We renew our request that Churchill Downs suspend its racing schedule until there is a proper forensic analysis of the horse deaths and a comprehensive plan to remediate future deaths. This is a response, but it feels like a shell-game response.
The call for a temporary racing suspension comes after the unnerving and unacceptable drumbeat of horse deaths on the track there since racing resumed just weeks ago. Churchill Downs has been the stage for 12 horse deaths in a month’s time. That rate of loss is higher than the rash of deaths at Santa Anita Park in 2019, when 42 horses died on the track, observed Animal Wellness Action.
“The show cannot just go on, and the leadership of the track should hit the pause button for the well-being of the horses and of the industry itself,” added Louisvillian Joseph Grove, director of communications for Animal Wellness Action and the Center for a Humane Economy.
The shutdown of activities at Churchill Downs would apply only to live racing, not simulcasting of other races from tracks that have not experienced a surge in horse fatalities.
Recently, Animal Wellness Action called on leaders in the racing industry and the new Horseracing Integrity and Safety Authority (HISA) to embrace the goal of “no young, healthy horses dying on tracks in training or competition” with the new Authority to suspend trainers who put horses into competition and do not get off the track alive. Late this week, Churchill Downs announced other changes, including changes in the purse structure that may be incentivizing trainers to enter horses in races where they should not be competing.

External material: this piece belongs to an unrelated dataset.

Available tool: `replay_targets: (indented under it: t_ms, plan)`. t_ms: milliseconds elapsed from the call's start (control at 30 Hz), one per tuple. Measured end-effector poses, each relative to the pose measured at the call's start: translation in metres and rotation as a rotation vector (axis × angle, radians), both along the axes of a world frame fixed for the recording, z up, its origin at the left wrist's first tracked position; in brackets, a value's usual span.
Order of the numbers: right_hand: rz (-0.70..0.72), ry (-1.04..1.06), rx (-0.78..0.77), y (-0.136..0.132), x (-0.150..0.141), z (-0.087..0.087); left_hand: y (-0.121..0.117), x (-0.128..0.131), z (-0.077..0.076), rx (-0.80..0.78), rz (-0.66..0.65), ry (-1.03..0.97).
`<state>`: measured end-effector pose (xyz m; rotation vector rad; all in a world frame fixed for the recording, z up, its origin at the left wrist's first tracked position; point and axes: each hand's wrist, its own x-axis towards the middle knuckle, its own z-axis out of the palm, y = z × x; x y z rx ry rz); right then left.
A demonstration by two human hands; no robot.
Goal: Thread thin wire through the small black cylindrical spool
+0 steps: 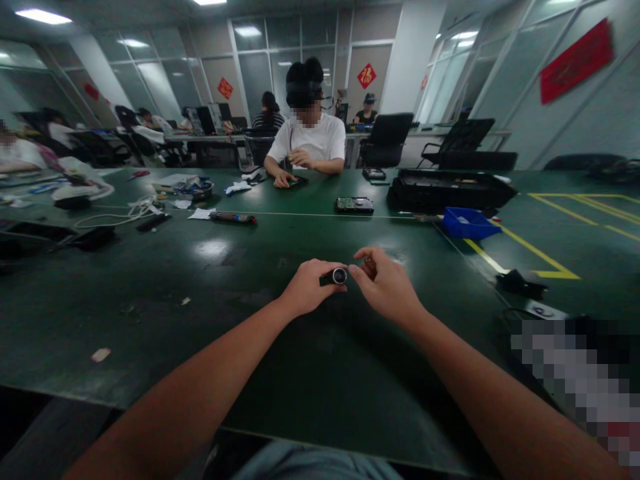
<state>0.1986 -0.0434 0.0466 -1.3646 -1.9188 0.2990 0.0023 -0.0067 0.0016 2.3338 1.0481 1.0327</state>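
Observation:
My left hand [311, 285] is closed around a short round piece with a silver rim and a dark centre [339, 276], its round end turned toward me. Close on its right is my right hand [387, 283], thumb and fingertips near the silver rim. Its fingers are curled around something small and brownish [369, 265] that I cannot make out. Both hands are just over the dark green tabletop [280, 360]. Beyond them lies an open device with a green circuit board [354, 205].
Across the table a co-worker [307, 143] handles a small dark item. A pen-shaped electric screwdriver [233, 218] lies at centre left, with a white cable [123, 215] farther left. To the right are a black case [450, 190], a blue bin [470, 223] and yellow tape lines [545, 250].

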Motion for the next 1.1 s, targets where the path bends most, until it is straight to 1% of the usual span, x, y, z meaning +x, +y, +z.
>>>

After a long delay, the sport’s new national governing body began implementation of a national race-day antidoping regulatory plan this month. The Authority, if it shows independence and integrity, can bring long-needed uniformity to a patchwork system of regulatory control built around the work of 38 distinct state horse racing commissions. The Authority also has broad power to institute changes to improve horse safety at Thoroughbred tracks.